In fact, the weight of graduates with an intermediate or higher vocational training degree in the Spanish labour market, which currently stands at 24%, will rise to 26%, according to the CaixaBank Dualiza observatory, an aspect that will be enhanced by highlighting the value of vocational training itself, "so that employers who have been hiring people without professional studies (i.e. ESO, Baccalaureate and lower educational levels) opt [for vocational training] and understand that profiles linked to vocational training are more productive than others," says Juan Gamboa, a researcher at Orkestra-Basque Institute of Competitiveness.

On the other hand, he points out, VET profiles are the most prepared to address the changes that technical professions are undergoing, as a result of technological changes in work processes and the transition to a sustainable economy.

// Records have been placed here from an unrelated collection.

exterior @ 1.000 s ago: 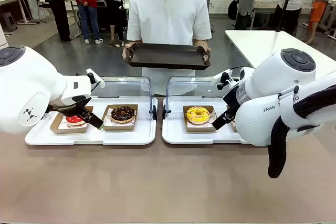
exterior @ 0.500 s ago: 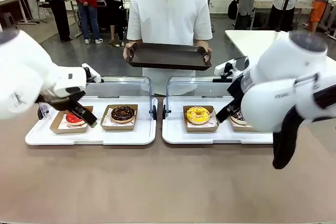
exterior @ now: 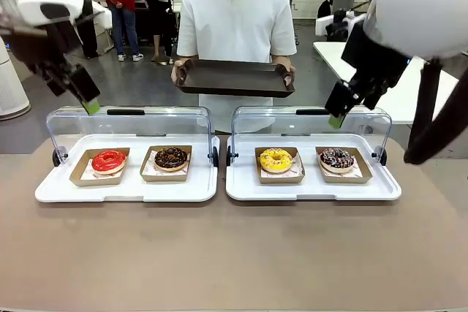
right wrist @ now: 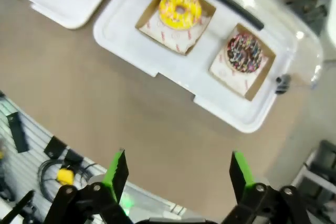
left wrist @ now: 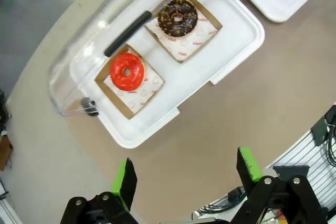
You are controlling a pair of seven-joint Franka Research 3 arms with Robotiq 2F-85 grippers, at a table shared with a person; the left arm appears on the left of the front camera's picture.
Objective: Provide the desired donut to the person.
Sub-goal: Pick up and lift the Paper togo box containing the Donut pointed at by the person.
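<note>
**Operator:** Where is the item to be delivered?

**Technician:** Four candidates lie on the tabletop (exterior: pixel 234 253), each in its own brown card tray (exterior: pixel 77 178). The left white case (exterior: pixel 124 193) holds the red donut (exterior: pixel 108 160) and the chocolate donut (exterior: pixel 171 156). The right white case (exterior: pixel 314 193) holds the yellow donut (exterior: pixel 276 158) and the sprinkled donut (exterior: pixel 337 158). The clear lids (exterior: pixel 168 123) stand tipped back. Which donut the person (exterior: pixel 235 20) wants cannot be told. Both of their hands hold a dark tray (exterior: pixel 234 78) beyond the cases.

**Operator:** Handling properties?

**Technician:** Judged light, soft and easily dented. The glaze would likely smear and stick to the pads. Recommended hold: the upright wall of the card tray, not the donut itself. The card looks thin and may flex, so close gently and keep it level.

**Operator:** Arm pose?

**Technician:** The left pincer (left wrist: pixel 186 169) hangs high above the left case, looking down on it, with its fingers spread wide and nothing between them. The right pincer (right wrist: pixel 178 167) is posed likewise over the right case, released and empty. Either one needs a long descent before contact.
</note>
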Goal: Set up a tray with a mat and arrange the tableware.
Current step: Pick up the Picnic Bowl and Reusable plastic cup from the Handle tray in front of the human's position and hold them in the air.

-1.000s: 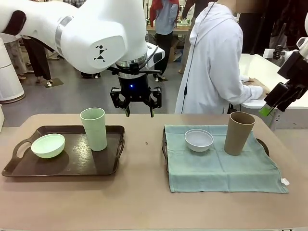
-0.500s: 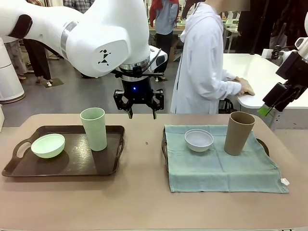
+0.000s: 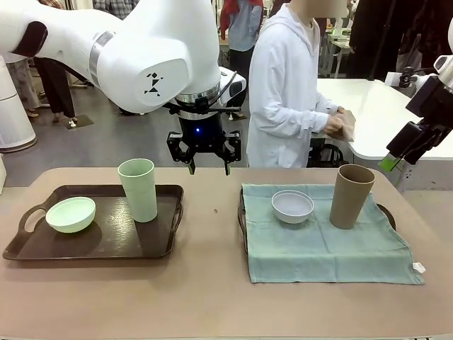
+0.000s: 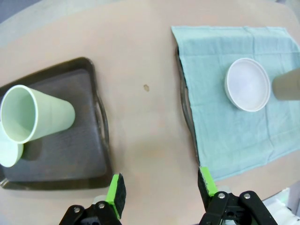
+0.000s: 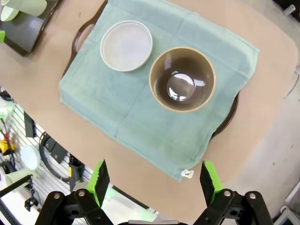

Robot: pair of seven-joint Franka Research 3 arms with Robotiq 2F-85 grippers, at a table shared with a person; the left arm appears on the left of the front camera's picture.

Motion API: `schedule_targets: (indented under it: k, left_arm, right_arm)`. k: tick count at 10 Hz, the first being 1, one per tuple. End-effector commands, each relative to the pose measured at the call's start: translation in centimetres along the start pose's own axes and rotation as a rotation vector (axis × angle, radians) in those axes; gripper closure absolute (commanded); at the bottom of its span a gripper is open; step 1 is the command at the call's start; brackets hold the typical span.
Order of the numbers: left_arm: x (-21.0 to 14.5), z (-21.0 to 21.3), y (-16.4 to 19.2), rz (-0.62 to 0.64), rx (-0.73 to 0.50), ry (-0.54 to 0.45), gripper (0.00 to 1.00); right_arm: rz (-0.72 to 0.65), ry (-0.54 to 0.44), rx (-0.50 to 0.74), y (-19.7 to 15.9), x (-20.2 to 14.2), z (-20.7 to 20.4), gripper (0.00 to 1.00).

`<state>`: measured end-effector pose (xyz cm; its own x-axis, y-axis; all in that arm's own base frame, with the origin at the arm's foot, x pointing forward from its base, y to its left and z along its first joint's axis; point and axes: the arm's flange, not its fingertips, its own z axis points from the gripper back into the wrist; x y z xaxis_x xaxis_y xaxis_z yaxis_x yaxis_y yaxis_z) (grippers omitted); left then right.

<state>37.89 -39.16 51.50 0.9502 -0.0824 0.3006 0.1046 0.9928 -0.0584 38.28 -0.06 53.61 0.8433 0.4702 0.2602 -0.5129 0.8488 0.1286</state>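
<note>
My left gripper [image 3: 209, 168] hangs empty, fingers apart, over the bare strip of tan table [image 3: 212, 234] between both settings. On the left, a dark brown tray [image 3: 21, 248] holds the pale green bowl [image 3: 70, 214] and tall green cup [image 3: 139, 190]. On the right, the white bowl [image 3: 292, 205] and tall brown cup [image 3: 350, 196] stand on a teal cloth mat [image 3: 325, 248], clear of its edges. My right gripper [image 5: 154, 180] is high above the mat, fingers wide, empty.

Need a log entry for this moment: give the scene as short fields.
left tray: bare, holds green bowl and green cup
right tray: under mat, which holds white bowl and brown cup
left gripper: open, empty, high over table
right gripper: open, empty, high at the right
</note>
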Motion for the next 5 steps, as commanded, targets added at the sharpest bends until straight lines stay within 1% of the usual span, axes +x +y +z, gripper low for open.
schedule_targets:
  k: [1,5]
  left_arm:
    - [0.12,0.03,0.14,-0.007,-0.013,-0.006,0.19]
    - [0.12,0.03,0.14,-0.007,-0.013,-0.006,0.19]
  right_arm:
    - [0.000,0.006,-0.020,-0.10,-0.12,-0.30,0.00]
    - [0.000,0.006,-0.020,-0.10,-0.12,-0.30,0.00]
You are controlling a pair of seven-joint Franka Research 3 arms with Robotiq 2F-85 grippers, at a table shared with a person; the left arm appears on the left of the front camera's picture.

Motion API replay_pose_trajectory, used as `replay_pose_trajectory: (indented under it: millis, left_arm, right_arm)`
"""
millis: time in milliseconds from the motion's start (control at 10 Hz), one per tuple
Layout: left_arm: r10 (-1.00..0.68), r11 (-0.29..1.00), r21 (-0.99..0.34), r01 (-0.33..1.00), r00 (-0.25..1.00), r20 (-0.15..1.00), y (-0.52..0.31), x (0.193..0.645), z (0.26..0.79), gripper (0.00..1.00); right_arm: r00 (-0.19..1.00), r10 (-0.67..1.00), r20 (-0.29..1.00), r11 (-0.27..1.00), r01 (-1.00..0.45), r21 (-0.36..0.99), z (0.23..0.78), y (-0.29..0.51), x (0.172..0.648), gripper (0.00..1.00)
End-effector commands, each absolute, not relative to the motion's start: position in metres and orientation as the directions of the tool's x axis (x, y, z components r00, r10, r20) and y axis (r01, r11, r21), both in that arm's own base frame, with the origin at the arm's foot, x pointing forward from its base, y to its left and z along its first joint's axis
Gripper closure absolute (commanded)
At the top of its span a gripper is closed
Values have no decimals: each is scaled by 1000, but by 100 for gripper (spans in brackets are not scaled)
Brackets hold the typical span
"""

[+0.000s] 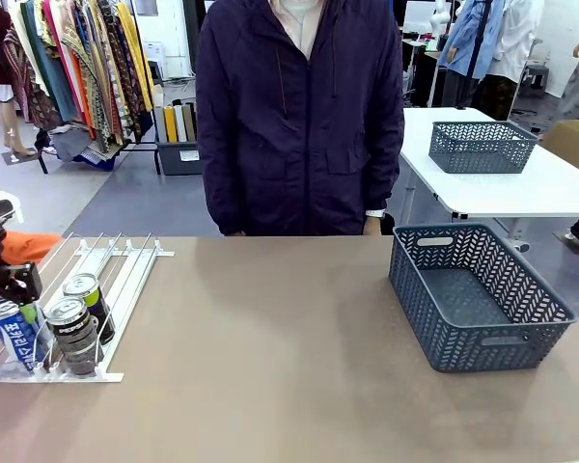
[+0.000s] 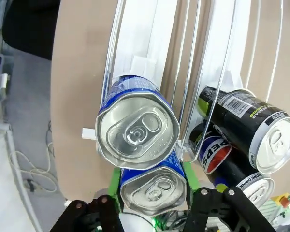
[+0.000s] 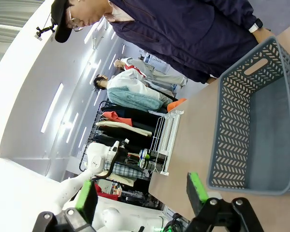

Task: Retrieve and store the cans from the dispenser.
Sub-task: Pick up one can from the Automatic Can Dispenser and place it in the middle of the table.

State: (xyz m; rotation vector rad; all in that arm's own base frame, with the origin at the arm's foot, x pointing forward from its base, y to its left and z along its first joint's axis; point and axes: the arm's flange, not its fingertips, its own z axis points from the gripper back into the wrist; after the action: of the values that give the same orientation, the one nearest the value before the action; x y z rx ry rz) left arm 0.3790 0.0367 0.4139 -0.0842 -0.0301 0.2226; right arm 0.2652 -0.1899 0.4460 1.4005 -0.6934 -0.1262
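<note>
4 cans sit at the dispenser's near end: 2 blue, 2 black. The left gripper clenches 1 blue can. The right gripper hangs released near 1 grey basket.

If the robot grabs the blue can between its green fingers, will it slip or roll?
The blue can looks smooth and shiny, so it might slip a little. Being round, it would likely roll on its side, though the rack probably keeps it in line. Tall and slim, it may tip if nudged.

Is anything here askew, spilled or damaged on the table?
Nothing spilled or damaged. Only the blue can held by the left tool leans more than the black cans beside it in the dispenser.
</note>
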Motion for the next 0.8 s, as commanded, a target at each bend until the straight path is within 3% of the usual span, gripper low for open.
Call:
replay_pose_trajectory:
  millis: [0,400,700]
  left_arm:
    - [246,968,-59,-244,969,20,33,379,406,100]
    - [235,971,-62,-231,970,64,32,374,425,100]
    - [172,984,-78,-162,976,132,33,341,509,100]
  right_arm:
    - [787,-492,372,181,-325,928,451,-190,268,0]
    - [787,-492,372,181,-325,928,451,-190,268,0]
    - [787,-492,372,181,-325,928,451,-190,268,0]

Vocational training and job placement

The challenge, however, is not exclusive to immigration, although it is the most affected sector: the population residing in Spain between 26 and 64 years of age whose studies do not exceed compulsory education reaches 35.3%, figures that are even higher among men (38.6%) and foreigners (44%). With regard to insertion into the labour market, the data indicate that unemployment among the foreign population is higher than in Spain both among men (16.2% compared to 10.6%) and, especially, among women (26% compared to 13.7%). A rate that, precisely, "decreases among those foreigners who have completed Intermediate Vocational Training studies compared to those who have Baccalaureate or compulsory education, which proves the integrating potential of Vocational Training", according to CaixaBank Dualiza.

Acting in the face of this challenge involves several strategies: on the one hand, Moso argues, "the recognition and accreditation of professional experience [as contemplated by the VET reform] is an important mechanism to recognize the real level of training of people without recognized training". Secondly, by stimulating the carrying out of vocational training studies among people with a low level of education, something that the 2022 law favours, "with teachings that have been significantly made more flexible through modularisation, an aspect that makes it easier for older people with work and/or family responsibilities to access creditable and cumulative training that allows them to increase their qualifications".

Thirdly, by encouraging the participation of women in VET studies related to the families of Science and Technology (the so-called STEM disciplines), where a significant gender gap persists; and, finally, through the prevention of early school leaving, where Basic Vocational Training plays a fundamental role.